Rankin et al. (1979. National cooperative Crohn’s disease study; Extraintestinal manifestations and perianal complications. Gastroenterology; 77 (4), Part2: 914-920) wrote that among 569 patients with Crohn’s disease. 24% had a history of at least one extraintestinal manifestation and 36% had a history of perianal disease before randomisation. The perianal complications of anal fissure, perianal fistulae , or abscess were combined as perianal complications. External fistulae included enterocutaneous fistulae, enterovesicular fistulae, and enterovaginal fistulae.

Markowitz et al. (1984. Perianal disease in children and adolescents with Crohn’s disease. Gastroenterology; 86: 829-833) delineated clinical and pathological features of perianal disease in children and adolescents with Crohn’s disease. Of the 149 patients (mean age 12.1 Yr, 73 had perianal disease including 51 with fissures and tags. Perianal disease was defined as: anal canal lesions, large oedematous skin tags or chronic, deep anal fissures, or both. These lesions, located anywhere in the anal canal, could be easily distinguished from more acute, superficial stercoral fissures usually situated in the midline anteriorly or posteriorly, or both.

Schrodd et al. (1999. Metastatic Crohn’s disease presenting as chronic perivulvar and perirectal ulceration in an adolescent patient. Pediatrics: 500-503) described a case of a 13-year-old African-American girl with a 6-month history of haemorrhoids, constipation, perianal and perivulvar fissures, skin tags, and weight loss. Physical examination revealed multiple erythematous, indurated, tender papules and plaques, with granulomatous vegetations and ulcerations involving the inguinal, perivulvar, perineal, and perirectal regions. A few oedematous, inflamed papillomas were noted in the perirectal area. Histopathology revealed ulcerated fibromembraneous tissue, diffuse acute and chronic inflammation with lymphocytic infiltrate and noncaseating granuloma formation with multinucleated giant cells consistent with metastatic Crohn’s Disease (MCD). A colonoscopy with bowel wall biopsy revealed active colorectal disease without evidence of sinus tract of fistula formation. Intestinal mucosa histopathology showed inflammation with chronic inflammatory infiltrates, fibrosis, and granuloma formation consistent with CD.

More recent research has demonstrated that Crohn’s disease and other forms of ulcerative colitis are immunological disorders. Shanahan (2002. Crohn’s disease. Lancet; 359: 62-69) wrote that “Crohn’s disease is a disorder mediated by T lymphocytes which arises in genetically susceptible individuals as a result of a breakdown in the regulatory constraints on mucosal immune responses to enteric bacteria.”
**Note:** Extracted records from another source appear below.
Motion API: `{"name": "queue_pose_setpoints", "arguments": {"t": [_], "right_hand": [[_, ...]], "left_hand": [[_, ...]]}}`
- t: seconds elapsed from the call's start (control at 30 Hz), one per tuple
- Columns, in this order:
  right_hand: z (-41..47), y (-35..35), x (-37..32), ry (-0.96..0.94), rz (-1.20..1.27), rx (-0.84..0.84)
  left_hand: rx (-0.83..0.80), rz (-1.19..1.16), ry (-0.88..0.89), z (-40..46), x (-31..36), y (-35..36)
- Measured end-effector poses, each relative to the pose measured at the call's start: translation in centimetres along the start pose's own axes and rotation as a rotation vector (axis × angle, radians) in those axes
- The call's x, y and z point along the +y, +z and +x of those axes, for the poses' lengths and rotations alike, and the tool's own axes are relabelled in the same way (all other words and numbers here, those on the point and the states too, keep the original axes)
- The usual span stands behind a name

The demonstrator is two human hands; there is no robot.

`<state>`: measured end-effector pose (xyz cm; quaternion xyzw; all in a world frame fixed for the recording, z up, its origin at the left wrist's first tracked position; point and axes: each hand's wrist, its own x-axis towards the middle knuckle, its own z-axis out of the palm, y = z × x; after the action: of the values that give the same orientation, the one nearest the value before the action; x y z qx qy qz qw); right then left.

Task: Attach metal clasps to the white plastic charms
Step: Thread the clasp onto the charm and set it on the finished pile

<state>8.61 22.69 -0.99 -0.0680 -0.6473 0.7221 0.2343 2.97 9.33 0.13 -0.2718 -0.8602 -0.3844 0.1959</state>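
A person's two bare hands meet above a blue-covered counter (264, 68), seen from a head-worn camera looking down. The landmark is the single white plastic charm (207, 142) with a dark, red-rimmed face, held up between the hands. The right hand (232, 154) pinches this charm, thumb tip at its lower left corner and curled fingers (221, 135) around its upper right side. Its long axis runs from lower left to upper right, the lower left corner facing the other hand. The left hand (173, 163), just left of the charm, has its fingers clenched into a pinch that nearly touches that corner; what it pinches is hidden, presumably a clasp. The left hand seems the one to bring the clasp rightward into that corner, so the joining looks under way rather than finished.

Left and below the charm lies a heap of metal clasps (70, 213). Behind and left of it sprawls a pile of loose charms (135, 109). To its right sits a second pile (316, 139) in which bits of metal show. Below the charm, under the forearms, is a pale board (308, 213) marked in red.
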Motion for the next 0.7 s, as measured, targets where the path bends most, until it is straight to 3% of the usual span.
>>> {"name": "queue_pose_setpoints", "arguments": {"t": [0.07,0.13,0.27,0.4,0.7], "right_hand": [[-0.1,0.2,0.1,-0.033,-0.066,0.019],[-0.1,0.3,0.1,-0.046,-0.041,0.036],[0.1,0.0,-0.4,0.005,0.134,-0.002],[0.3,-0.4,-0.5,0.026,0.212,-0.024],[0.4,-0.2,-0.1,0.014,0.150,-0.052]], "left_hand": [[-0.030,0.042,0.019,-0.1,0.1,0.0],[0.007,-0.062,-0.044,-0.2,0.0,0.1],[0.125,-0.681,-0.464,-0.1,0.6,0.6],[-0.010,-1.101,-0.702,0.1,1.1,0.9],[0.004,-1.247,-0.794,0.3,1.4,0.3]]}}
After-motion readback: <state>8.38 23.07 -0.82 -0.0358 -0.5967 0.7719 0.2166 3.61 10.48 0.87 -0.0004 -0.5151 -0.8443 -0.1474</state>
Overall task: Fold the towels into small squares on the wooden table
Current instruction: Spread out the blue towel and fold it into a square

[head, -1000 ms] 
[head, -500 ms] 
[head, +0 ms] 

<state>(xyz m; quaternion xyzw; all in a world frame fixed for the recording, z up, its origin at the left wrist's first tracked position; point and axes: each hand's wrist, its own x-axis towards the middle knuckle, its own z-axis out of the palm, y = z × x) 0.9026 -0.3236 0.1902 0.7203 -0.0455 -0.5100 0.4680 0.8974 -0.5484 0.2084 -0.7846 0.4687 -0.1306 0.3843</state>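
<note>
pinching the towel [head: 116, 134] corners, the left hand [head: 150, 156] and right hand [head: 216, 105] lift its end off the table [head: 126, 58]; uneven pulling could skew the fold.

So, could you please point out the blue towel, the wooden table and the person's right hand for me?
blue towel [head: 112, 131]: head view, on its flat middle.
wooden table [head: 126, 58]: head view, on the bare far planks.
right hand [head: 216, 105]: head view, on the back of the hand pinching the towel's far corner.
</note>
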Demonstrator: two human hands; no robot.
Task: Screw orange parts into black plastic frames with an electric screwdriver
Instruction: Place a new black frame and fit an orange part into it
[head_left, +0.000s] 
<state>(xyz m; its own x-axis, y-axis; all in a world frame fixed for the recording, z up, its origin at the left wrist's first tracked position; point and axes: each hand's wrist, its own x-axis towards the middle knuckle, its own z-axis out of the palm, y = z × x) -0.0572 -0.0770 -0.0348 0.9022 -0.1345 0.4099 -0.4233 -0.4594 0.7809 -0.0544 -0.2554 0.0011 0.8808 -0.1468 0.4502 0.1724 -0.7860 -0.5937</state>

Furlano et al. (2001. 138: 366-372) wrote that histology demonstrated lymphocytic colitis in autistic children, in an article titled “Colonic CD8 and gamma deltas T-cell infiltration with epithelial damage in children with autism”. It should come as no surprise that Kawashima et al. (2000. Digestive Diseases and Sciences; 45 (4): 723-739) detected and sequenced measles virus (consistent with being vaccine strains) from peripheral mononuclear cells from patients with inflammatory bowel disease and autism, since this virus is known to have a predilection for the epithelium.

Perhaps I will quote one more article, namely Kirschner and Stein’s “The mistaken diagnosis of child abuse. A form of medical abuse?” (Am J Dis Childhood; 139: 873-875) who wrote “Although the histories related by the parents were in all cases truthful and consistent with the results of physical examinations of the child, the involved physicians failed to make a correct diagnosis. Not only a lack of experience with severe childhood illness and death but also an attitude of suspicion and/or hostility probably contributed to these misdiagnoses.”